Cluster creation (first time only)¶

Kube SIPECAM cluster uses Kubernetes which is an open-source system for automating deployment, scaling, and management of containerized applications (see Kubernetes and Kubernetes github page ).

The nex steps follow kops and kops - Kubernetes Operations guides (another guide: Step Zero Kubernetes on AWS).

Configure a domain and a subdomain with their respective hosted zones. For the following description Route 53 service of AWS was used to create domain conabio-route53.net and subdomain antares3.conabio-route53.net. Also a gossip based Kubernetes cluster can be used instead (see for example this issue ).
Install same versions of kops and kubectl. You can use a t2.micro ec2 instance with AMI Ubuntu 20.04 LTS and a role attached to it with AmazonEc2FullAccess to install this tools and label it with the next bash script:

Note: change region in next bash script where you deployed t2.micro instance

#!/bin/bash
##variables:
region=<region>
name_instance=deploy-k8s
shared_volume=/shared_volume
user=ubuntu
##System update
export DEBIAN_FRONTEND=noninteractive
apt-get update -yq
##Install awscli
apt-get install -y python3-pip && pip3 install --upgrade pip
pip3 install awscli --upgrade
##Tag instance
INSTANCE_ID=$(curl -s http://instance-data/latest/meta-data/instance-id)
PUBLIC_IP=$(curl -s http://instance-data/latest/meta-data/public-ipv4)
aws ec2 create-tags --resources $INSTANCE_ID --tag Key=Name,Value=$name_instance-$PUBLIC_IP --region=$region
##Set variables for completion of bash commands
echo "export LC_ALL=C.UTF-8" >> /home/$user/.profile
echo "export LANG=C.UTF-8" >> /home/$user/.profile
##Set variable mount_point
echo "export mount_point=$shared_volume" >> /home/$user/.profile
##Useful software for common operations
apt-get install -y nfs-common jq git htop nano
##Create shared volume
mkdir $shared_volume
##install docker for ubuntu:
apt-get install -y apt-transport-https ca-certificates curl software-properties-common
curl -fsSL https://download.docker.com/linux/ubuntu/gpg | sudo apt-key add -
add-apt-repository "deb [arch=amd64] https://download.docker.com/linux/ubuntu $(lsb_release -cs) stable"
apt-get update -yq
apt-get install -y docker-ce
service docker start
##install kops version 1.14.0:
wget -O kops https://github.com/kubernetes/kops/releases/download/1.14.0/kops-linux-amd64
chmod +x ./kops
sudo mv ./kops /usr/local/bin/
##install kubernetes command line tool v1.14: kubectl
wget -O kubectl https://storage.googleapis.com/kubernetes-release/release/v1.14.0/bin/linux/amd64/kubectl
chmod +x ./kubectl
sudo mv ./kubectl /usr/local/bin/kubectl
##enable completion for kubectl:
echo "source <(kubectl completion bash)" >> /home/$user/.bashrc

You can check kops and kubectl versions with:

kops version
kubectl version

Note

All kubectl and kops commands must be executed in this instance.

Set next bash variables:

#Your domain name that is hosted in AWS Route 53
#Use: export DOMAIN_NAME="antares3.k8s.local" #for a gossip based cluster
export DOMAIN_NAME="antares3.conabio-route53.net"

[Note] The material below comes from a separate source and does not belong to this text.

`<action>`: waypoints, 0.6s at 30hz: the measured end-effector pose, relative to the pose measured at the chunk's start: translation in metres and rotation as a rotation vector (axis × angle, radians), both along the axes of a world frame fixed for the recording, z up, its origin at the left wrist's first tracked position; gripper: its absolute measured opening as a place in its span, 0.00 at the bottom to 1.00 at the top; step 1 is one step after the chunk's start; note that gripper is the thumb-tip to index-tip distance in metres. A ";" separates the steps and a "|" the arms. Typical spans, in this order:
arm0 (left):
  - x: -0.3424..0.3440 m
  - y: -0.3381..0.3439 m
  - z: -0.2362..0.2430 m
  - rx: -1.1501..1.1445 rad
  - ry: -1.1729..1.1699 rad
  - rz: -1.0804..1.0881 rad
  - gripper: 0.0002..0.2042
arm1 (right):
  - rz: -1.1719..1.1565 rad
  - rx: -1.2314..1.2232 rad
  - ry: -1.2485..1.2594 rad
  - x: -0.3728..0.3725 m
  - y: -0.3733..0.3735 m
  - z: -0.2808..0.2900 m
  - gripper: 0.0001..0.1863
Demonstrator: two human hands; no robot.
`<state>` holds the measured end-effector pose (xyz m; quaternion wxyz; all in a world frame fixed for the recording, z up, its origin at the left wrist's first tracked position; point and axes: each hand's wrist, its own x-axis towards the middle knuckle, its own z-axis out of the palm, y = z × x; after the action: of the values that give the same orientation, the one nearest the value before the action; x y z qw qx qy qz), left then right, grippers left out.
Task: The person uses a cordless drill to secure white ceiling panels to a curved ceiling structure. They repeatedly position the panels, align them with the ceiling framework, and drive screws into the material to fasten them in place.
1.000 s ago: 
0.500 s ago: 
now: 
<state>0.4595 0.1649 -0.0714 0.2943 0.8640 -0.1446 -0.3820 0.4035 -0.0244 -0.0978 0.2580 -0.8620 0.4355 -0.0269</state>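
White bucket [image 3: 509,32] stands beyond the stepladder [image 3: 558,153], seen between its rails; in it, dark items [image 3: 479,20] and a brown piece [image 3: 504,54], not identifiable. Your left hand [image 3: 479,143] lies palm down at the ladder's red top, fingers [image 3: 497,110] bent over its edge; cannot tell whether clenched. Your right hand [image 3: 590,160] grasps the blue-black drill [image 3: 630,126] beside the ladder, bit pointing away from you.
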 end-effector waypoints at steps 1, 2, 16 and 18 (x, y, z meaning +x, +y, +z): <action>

# Friendly name to use as an alias for your cluster
export CLUSTER_ALIAS="k8s-deployment"

# Leave as-is: Full DNS name of you cluster
export CLUSTER_FULL_NAME="${CLUSTER_ALIAS}.${DOMAIN_NAME}"

# AWS availability zone where the cluster will be created
export CLUSTER_AWS_AZ=us-west-2a,us-west-2b,us-west-2c

# Leave as-is: AWS Route 53 hosted zone ID for your domain (don't set it if gossip based cluster is used)
export DOMAIN_NAME_ZONE_ID=$(aws route53 list-hosted-zones \
       | jq -r '.HostedZones[] | select(.Name=="'${DOMAIN_NAME}'.") | .Id' \
       | sed 's/\/hostedzone\///')

export KUBERNETES_VERSION="1.14.0"

#To hold cluster state information export KOPS_STATE_STORE
export KOPS_STATE_STORE="s3://${CLUSTER_FULL_NAME}-state"

export EDITOR=nano

Create AWS S3 bucket to hold information for Kubernetes cluster:

Note

The instance needs the policy AmazonS3FullAccess attach to a role created by you to have permissions to execute next command.

#Bucket will be created in us-east (N. Virginia)
aws s3api create-bucket --bucket ${CLUSTER_FULL_NAME}-state

Create group and user kops and generate access keys for user kops:

Note

The instance needs the policy IAMFullAccess attach to a role created by you to have permissions to execute next command.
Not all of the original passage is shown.